AO3: Psychic determinism
The psychosexual stages can be criticised for psychic determinism. This is because the feature suggests that an individual is controlled by external and internal factors such as fixations occurring during specific stages that inevitably cause behaviour, such as oral fixations resulting in behaviour such as smoking. Therefore, it neglects the role of free will, and choice that individuals have, this could leave individuals feeling like they have no control over their behaviour. Limiting the appropriateness of the psychodynamic approach to explaining human behaviour.

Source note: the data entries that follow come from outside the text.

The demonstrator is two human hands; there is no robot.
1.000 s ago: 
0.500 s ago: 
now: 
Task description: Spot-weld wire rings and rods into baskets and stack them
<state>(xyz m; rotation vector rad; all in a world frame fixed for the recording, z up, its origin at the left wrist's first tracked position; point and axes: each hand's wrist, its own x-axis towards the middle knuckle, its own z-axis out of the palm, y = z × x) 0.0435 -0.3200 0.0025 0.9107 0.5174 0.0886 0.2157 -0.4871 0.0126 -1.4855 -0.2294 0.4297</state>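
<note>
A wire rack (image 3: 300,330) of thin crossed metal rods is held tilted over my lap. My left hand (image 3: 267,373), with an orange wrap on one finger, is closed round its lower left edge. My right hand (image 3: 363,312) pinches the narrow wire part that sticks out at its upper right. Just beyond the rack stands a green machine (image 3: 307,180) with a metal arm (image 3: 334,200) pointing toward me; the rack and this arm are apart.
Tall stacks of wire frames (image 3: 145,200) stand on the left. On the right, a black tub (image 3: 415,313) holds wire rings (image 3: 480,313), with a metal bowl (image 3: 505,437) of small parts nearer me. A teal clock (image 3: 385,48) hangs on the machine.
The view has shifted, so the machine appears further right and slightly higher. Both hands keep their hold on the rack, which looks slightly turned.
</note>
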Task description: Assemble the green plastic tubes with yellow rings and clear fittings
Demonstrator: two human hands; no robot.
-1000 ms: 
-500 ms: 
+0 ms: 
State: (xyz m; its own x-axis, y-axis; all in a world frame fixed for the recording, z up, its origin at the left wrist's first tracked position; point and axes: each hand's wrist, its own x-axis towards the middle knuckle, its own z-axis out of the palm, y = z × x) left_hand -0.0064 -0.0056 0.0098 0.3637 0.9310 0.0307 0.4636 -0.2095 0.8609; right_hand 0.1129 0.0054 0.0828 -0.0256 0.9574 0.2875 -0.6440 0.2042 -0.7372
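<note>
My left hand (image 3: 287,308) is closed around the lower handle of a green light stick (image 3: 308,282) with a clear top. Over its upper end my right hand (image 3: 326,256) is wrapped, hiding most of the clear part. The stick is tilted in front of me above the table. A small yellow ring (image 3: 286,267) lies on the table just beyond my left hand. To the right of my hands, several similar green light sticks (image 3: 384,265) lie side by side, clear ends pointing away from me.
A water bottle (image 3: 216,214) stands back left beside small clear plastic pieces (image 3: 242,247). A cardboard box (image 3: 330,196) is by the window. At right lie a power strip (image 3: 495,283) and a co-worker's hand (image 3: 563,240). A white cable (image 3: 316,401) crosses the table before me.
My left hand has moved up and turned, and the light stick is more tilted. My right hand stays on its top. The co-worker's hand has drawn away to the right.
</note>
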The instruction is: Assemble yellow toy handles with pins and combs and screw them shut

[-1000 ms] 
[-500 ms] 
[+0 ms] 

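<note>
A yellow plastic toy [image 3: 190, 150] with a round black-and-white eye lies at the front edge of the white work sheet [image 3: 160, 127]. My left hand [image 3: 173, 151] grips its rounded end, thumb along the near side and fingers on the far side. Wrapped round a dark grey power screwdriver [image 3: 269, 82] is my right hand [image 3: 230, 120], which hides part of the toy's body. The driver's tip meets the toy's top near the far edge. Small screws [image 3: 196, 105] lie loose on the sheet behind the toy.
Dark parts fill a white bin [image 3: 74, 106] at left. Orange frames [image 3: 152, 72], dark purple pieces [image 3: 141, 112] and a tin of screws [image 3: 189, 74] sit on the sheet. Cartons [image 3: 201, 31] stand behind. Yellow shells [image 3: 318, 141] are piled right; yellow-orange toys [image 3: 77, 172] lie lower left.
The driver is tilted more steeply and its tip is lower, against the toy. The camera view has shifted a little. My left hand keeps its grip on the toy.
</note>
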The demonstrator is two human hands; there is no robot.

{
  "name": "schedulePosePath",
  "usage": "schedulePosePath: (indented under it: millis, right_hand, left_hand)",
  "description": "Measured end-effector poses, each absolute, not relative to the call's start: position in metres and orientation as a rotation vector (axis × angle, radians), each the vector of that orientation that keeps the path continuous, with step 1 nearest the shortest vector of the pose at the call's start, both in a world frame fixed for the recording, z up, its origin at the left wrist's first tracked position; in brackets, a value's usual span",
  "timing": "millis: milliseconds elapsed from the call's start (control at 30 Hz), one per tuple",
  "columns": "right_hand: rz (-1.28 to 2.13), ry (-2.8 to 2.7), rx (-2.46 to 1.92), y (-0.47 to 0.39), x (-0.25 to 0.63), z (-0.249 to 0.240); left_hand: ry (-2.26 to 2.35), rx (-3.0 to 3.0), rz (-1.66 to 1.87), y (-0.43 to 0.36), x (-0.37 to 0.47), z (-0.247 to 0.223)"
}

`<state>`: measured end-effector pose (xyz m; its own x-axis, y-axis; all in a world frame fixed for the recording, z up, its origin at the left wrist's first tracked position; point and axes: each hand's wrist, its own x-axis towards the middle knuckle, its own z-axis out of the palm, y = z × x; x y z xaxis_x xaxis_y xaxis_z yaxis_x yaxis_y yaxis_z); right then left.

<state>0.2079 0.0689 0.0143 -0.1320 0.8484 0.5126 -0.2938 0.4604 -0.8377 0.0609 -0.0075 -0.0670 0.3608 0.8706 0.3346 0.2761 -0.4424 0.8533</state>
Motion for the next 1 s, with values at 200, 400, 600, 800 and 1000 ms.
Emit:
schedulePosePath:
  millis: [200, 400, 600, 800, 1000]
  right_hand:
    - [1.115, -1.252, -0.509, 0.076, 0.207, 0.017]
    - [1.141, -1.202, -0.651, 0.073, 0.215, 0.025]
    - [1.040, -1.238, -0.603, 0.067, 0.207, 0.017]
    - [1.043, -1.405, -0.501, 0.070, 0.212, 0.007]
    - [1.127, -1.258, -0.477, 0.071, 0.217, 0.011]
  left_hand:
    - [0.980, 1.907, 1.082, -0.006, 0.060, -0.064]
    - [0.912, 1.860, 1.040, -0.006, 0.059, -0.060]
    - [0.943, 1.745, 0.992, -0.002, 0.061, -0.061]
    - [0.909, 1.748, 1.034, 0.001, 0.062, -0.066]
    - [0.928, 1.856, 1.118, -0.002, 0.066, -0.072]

AO3: Practical applications
A strength of the psychodynamic explanation of human behaviour is that it has practical applications. This is because the principles of the theory, that behaviour is caused by conflict in the unconscious mind has led to the treatment of psychoanalysis, which can be used to treat abnormalities in the real world, by identifying and resolving unconscious conflicts. Therefore, the psychodynamic explanation of human behaviour is an important part of applied psychology as it helps to treat people in the real world.
Discussion: Treating SZ
However, the extent to which this therapy is used in the real world is relatively small compared to other therapies such as CBT and drug therapy, especially when treating more serious mental illnesses such as schizophrenia where patients may struggle to identify what is real and what is not which means that those with the disorder may struggle to articulate their thoughts in a way needed for psychoanalysis.